### [Task details]
The exact lines of the listing, from its first through the line that contains "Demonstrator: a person", are to make up the answer, and pictures are to be left out.

******************************

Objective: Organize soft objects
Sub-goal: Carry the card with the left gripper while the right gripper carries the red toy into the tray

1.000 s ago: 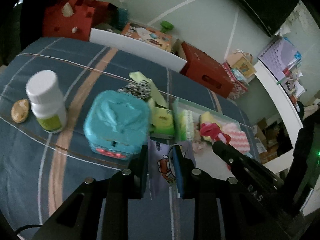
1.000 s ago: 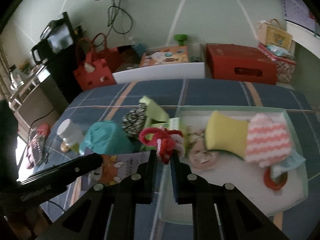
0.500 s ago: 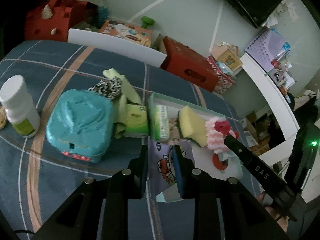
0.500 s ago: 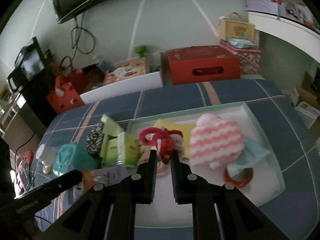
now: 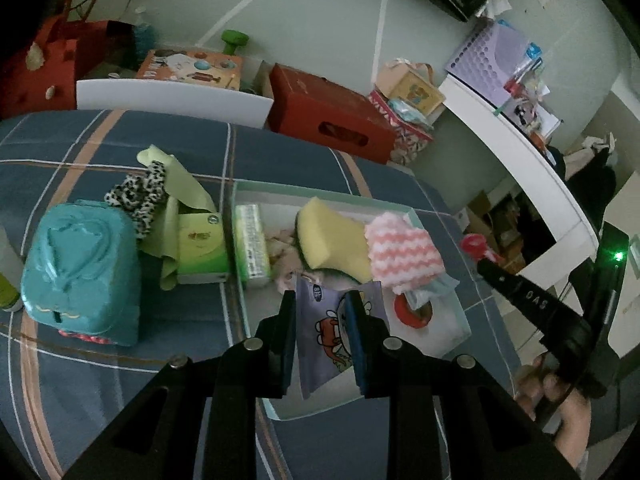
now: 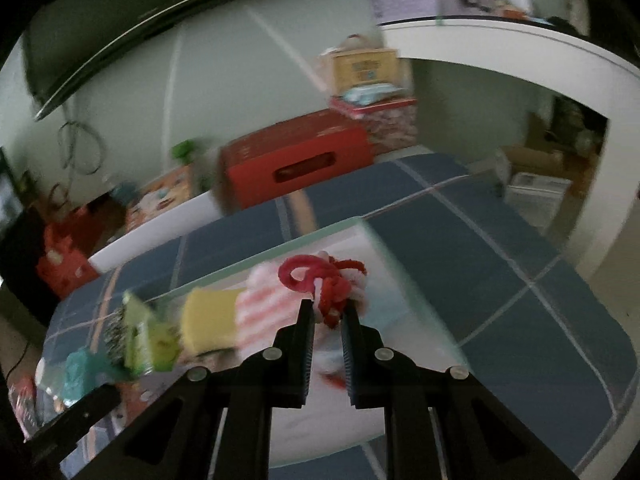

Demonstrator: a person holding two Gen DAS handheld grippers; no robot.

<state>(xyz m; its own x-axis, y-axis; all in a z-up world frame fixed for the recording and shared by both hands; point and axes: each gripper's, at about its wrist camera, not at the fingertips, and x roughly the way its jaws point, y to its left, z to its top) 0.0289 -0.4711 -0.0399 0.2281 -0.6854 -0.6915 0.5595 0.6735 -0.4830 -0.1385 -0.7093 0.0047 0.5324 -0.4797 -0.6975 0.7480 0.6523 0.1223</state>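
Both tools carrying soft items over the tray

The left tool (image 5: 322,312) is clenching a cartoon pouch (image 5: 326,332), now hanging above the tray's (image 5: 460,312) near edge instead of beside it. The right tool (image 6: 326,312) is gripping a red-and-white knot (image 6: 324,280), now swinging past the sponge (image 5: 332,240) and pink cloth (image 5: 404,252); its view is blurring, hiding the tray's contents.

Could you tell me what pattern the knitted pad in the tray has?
Pink-and-white zigzag stripes on the knitted pad; clearest in the left wrist view.

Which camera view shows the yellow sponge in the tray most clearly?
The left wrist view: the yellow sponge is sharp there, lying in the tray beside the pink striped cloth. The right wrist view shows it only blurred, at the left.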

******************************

### [Task solution]
Objective: Organize soft objects
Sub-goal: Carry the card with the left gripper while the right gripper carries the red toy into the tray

1.000 s ago: 
1.000 s ago: 
0.500 s ago: 
0.500 s ago: 
now: 
now: 

Demonstrator: a person holding two Gen DAS handheld grippers; no robot.

This exercise calls for no further output.